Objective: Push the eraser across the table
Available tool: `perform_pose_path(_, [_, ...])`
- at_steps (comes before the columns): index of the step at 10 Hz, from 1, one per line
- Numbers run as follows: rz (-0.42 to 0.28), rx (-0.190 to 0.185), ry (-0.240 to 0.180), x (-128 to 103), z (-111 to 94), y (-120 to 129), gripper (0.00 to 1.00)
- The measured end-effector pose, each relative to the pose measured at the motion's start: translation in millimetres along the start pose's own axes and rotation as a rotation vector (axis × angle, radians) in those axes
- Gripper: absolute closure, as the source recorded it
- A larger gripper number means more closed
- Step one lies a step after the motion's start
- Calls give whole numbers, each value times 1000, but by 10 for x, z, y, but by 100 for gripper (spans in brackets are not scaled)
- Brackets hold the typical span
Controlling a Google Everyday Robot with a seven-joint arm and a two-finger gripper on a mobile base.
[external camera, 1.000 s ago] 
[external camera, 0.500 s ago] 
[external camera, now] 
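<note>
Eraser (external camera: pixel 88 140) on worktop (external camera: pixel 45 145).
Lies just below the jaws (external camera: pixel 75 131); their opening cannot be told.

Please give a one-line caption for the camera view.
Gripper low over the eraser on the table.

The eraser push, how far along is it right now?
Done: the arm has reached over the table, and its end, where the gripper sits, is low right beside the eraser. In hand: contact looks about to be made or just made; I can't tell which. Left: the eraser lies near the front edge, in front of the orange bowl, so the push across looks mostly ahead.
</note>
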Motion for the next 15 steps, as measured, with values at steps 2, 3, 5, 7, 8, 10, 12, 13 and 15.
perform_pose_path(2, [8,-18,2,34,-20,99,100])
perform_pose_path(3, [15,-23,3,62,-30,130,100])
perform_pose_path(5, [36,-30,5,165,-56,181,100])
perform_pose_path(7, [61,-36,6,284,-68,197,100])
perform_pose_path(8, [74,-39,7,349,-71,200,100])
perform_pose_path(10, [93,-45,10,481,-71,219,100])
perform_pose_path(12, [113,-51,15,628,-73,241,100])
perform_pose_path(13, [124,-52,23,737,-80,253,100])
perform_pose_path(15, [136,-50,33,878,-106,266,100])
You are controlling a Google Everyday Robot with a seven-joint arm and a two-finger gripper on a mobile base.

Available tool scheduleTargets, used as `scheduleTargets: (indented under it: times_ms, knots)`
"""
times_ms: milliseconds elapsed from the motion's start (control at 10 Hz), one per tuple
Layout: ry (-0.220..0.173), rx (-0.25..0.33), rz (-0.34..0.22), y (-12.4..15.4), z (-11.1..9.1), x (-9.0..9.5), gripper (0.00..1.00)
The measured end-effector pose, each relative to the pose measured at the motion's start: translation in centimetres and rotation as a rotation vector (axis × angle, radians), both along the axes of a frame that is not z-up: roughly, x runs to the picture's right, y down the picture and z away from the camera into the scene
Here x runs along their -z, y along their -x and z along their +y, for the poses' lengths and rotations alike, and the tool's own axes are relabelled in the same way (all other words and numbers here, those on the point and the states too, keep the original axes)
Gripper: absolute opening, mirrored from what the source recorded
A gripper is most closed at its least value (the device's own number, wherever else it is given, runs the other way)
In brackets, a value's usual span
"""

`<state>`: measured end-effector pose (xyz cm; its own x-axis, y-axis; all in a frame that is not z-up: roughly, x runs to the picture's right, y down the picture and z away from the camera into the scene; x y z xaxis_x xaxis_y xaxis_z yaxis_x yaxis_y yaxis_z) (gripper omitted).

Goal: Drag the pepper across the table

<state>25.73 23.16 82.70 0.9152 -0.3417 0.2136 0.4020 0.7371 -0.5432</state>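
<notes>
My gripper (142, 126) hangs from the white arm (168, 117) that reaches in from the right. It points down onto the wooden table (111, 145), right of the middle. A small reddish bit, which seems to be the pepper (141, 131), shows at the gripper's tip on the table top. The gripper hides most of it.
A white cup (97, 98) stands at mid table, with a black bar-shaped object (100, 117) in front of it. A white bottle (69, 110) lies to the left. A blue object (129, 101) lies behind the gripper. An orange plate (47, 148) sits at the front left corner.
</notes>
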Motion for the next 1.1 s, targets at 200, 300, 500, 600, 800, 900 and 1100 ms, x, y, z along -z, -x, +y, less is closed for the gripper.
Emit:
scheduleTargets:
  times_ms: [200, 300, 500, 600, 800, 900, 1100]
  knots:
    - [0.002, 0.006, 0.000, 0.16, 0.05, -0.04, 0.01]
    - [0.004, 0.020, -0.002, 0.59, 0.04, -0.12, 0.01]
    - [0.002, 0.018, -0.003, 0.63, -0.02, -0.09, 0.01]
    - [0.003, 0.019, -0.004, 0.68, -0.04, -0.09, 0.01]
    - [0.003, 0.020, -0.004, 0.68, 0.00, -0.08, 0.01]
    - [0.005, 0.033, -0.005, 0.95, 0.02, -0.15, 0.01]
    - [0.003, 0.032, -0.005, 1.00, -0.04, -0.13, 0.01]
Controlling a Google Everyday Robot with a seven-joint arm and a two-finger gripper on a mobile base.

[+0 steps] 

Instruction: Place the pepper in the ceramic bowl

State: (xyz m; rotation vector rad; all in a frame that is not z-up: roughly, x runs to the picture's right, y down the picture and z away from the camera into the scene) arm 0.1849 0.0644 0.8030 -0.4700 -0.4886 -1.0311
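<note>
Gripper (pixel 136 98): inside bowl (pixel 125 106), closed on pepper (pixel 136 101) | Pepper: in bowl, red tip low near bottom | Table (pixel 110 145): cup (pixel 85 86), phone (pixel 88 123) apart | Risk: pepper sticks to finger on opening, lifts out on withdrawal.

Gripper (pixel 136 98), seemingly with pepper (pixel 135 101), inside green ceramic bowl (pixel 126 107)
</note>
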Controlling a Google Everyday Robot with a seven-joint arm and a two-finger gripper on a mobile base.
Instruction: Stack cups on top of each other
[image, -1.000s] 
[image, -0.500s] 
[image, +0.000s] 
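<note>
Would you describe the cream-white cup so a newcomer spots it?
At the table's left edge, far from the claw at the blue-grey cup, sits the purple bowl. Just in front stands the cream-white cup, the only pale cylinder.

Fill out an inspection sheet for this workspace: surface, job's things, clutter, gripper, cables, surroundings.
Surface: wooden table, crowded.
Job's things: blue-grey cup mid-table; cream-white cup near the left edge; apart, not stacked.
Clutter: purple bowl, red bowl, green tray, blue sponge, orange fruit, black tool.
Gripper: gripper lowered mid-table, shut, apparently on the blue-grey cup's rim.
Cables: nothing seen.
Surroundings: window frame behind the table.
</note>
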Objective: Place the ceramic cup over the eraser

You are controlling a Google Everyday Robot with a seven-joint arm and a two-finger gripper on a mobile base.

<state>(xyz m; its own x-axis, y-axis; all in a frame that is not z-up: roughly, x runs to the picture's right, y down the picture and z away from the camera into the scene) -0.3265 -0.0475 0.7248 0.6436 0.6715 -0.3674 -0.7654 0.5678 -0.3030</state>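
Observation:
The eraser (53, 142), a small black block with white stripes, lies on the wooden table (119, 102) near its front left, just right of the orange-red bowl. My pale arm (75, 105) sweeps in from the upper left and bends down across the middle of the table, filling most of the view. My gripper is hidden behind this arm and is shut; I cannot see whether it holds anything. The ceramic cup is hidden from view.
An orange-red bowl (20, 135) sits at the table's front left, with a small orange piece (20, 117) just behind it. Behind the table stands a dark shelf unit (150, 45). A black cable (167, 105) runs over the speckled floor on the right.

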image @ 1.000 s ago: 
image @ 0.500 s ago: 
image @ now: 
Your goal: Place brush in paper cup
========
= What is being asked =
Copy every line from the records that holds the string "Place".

= The completed task =
Instruction: Place the pepper in the ceramic bowl
Objective: Place the ceramic cup over the eraser
Your goal: Place brush in paper cup

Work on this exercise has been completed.